2024-04-19 05:20:38
Preserving a copy of the future archives/movies/music/news

Guardian Unlimited Technology | Technology | 

“Under UK copyright law,” says Ben White, copyright and compliance manager at the British Library, “we are unable to copy for preservation purposes film or sound material that sits in our permanent collection.” A further complication is the fact that about 10% of the archive, which includes more than a million discs and 185,000 tapes, is unpublished. Much of that is known as orphan works – pieces whose owners are unknown. We know who owns When I’m 64, but who owns the archive’s recording of Nelson Mandela’s speech at the Rivonia trial?

“We think the extra 45 years is very important,” Richard Mollet, director of public affairs for the British Phonographic Industry (BPI), the industry’s trade association says, calling the 1950s a “big bang moment” for the world impact of British music. “Copyrights are the asset bases of British record companies. If we enhance the asset base, we can go on to make other, more exciting entrepreneurial investment decisions. If we increase the length of the term, we increase the value of these assets. We think they should remain in British ownership, because that’s where they came from.”

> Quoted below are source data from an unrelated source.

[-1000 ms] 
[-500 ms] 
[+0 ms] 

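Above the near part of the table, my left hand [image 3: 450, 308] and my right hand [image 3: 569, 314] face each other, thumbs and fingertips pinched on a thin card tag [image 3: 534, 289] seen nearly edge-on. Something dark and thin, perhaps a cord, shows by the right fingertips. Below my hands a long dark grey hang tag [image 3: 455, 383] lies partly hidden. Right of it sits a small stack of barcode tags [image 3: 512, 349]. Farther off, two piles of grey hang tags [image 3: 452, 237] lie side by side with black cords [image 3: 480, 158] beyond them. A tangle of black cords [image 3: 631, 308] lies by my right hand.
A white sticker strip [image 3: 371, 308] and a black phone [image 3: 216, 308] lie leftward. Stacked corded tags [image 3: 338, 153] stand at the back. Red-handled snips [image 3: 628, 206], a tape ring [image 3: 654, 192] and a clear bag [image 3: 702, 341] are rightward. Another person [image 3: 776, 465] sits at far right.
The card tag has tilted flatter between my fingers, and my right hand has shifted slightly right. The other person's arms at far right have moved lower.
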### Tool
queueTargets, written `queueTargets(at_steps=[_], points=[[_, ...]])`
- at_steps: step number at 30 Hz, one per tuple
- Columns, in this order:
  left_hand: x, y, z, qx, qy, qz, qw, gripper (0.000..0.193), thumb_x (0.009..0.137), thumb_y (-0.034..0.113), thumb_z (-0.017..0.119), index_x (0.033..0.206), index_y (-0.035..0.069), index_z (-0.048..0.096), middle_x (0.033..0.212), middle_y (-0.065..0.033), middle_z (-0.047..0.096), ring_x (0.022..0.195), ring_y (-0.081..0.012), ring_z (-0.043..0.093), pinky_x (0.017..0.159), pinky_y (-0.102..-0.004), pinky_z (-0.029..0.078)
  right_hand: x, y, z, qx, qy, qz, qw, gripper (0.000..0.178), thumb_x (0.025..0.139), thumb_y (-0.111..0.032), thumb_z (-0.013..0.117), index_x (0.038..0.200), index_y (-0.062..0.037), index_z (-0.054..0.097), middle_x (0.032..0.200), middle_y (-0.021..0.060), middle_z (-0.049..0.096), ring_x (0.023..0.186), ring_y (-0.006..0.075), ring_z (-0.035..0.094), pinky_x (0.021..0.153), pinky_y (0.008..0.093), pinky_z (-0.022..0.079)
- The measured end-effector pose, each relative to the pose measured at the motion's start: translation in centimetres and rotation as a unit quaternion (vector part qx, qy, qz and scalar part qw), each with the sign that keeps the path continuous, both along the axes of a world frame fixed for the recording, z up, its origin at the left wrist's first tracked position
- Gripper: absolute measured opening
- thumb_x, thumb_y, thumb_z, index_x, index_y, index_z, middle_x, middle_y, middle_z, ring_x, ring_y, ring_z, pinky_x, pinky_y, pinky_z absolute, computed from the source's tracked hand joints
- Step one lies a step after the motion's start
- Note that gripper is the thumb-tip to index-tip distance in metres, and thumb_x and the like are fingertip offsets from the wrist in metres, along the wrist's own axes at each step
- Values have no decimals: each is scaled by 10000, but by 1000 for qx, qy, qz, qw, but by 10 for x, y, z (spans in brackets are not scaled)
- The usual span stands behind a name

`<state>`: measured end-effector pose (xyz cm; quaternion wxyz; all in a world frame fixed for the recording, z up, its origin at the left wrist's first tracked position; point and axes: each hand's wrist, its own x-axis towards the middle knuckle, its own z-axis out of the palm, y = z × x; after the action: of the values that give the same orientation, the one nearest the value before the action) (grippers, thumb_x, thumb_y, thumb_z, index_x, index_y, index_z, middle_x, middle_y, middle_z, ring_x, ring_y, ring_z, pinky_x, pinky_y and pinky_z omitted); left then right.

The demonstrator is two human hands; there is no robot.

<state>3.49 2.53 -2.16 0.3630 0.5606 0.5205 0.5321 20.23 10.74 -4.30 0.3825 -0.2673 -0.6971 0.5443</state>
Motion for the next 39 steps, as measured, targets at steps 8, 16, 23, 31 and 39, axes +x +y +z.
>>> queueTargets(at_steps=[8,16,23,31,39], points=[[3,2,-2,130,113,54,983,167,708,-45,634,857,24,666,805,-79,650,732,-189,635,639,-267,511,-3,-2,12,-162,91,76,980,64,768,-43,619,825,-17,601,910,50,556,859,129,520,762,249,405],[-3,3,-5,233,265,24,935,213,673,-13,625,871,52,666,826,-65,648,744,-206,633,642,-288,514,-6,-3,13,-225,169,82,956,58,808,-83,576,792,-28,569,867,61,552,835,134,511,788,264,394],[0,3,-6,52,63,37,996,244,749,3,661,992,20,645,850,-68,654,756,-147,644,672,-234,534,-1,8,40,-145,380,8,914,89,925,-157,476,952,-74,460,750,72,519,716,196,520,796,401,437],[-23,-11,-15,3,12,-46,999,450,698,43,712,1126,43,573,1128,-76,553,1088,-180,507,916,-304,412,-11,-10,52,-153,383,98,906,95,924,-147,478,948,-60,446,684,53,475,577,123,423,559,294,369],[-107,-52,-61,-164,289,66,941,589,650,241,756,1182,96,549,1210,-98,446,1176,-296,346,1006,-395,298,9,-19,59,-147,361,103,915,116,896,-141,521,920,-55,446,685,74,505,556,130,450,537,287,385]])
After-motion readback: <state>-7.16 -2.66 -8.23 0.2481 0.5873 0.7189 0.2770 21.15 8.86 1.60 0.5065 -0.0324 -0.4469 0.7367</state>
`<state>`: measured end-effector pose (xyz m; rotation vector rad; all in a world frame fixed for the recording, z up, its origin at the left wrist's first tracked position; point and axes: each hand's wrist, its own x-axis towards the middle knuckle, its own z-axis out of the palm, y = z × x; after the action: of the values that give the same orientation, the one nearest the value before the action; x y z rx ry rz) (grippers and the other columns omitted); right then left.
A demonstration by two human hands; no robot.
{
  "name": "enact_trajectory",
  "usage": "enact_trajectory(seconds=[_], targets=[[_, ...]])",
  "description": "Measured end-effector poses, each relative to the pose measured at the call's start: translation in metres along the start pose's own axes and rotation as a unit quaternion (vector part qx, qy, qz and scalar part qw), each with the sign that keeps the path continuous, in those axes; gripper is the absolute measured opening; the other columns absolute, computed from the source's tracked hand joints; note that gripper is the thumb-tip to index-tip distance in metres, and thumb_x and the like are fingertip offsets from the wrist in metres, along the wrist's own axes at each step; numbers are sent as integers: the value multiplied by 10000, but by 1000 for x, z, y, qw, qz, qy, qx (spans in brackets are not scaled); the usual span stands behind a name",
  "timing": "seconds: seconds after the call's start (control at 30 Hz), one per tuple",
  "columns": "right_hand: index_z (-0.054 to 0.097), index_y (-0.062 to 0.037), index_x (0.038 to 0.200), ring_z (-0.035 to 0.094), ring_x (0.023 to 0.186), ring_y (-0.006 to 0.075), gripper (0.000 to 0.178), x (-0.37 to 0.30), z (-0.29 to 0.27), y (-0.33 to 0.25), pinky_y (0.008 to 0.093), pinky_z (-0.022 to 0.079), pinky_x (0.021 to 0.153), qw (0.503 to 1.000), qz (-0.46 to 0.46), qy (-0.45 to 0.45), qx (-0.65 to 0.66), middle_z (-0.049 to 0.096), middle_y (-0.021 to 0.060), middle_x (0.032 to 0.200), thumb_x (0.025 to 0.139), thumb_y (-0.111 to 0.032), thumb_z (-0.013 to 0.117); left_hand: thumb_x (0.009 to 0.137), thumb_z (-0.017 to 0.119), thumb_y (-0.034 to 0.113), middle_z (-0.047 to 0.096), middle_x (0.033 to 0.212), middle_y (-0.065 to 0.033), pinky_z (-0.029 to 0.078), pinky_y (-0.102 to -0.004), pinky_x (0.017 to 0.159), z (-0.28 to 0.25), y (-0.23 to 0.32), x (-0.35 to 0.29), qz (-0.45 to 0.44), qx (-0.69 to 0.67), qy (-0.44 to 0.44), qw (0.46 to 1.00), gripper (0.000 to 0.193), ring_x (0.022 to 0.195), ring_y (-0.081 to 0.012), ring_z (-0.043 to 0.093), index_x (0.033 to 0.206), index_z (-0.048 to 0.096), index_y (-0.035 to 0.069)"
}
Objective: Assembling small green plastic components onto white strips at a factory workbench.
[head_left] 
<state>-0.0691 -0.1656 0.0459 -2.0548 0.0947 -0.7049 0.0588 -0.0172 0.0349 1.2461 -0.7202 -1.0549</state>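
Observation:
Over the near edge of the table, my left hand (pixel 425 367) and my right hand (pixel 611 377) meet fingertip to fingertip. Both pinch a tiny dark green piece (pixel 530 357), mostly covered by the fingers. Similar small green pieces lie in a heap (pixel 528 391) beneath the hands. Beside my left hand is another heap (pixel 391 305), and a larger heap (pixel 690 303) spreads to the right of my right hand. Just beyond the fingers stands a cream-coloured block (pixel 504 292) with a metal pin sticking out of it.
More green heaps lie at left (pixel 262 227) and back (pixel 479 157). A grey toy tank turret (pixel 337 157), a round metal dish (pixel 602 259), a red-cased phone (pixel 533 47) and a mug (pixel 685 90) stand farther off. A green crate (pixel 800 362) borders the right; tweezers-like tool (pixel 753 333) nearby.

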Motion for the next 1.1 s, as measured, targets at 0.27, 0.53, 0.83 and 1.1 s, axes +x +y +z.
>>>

Industry people often use the phrase “the Beatles extension” because the first Beatles recordings, owned by EMI – which has called for term extension in evidence submitted to the EU and the UK – will come out of copyright in 2012. When I’m 64 is 39 years old.

Much of the Beatles’ catalogue was sold to Michael Jackson, who outbid McCartney for the publishing rights in 1985 and has since sold them to Sony Records. McCartney has to pay royalties to sing many of his own songs. There are plenty of other, less famous musicians whose recordings are out of print yet locked in the ownership of someone who refuses to release them.

“Locked” is, however, a fighting word to Mollet: “We falsely hear it said that copyright equals locked up.” Not so, he insists: “It’s allowing companies to make available their back catalogues.”

Nonetheless, even without term extension, Glenn Gould’s 1955 performance – now out of copyright -of Bach’s Goldberg Variations is still available; it was recently reissued by Sony. And there are no industry figures for what proportion of revenue comes from old material.

“The cultural institutions are quite correctly identifying that they have film or recording stock that’s rotting away because of cost and, in some cases, ambiguity around whether it would be within the law to make preservation copies of that work,” says Paula le Dieu, managing director of the new media company Magic Lantern and former head of the BBC’s Creative Archive. “But they need to continuously be thinking about what the next problem is that they face: having made those digital copies, what access are they going to provide for the public?”

After all, she says, “a vast, vast collection of British cultural heritage is locked away on dusty shelves, of no apparent value or not enough value that people have been prepared to make even the most basic preservation efforts with that material, and why can’t the public access that material? Preservation is not enough.”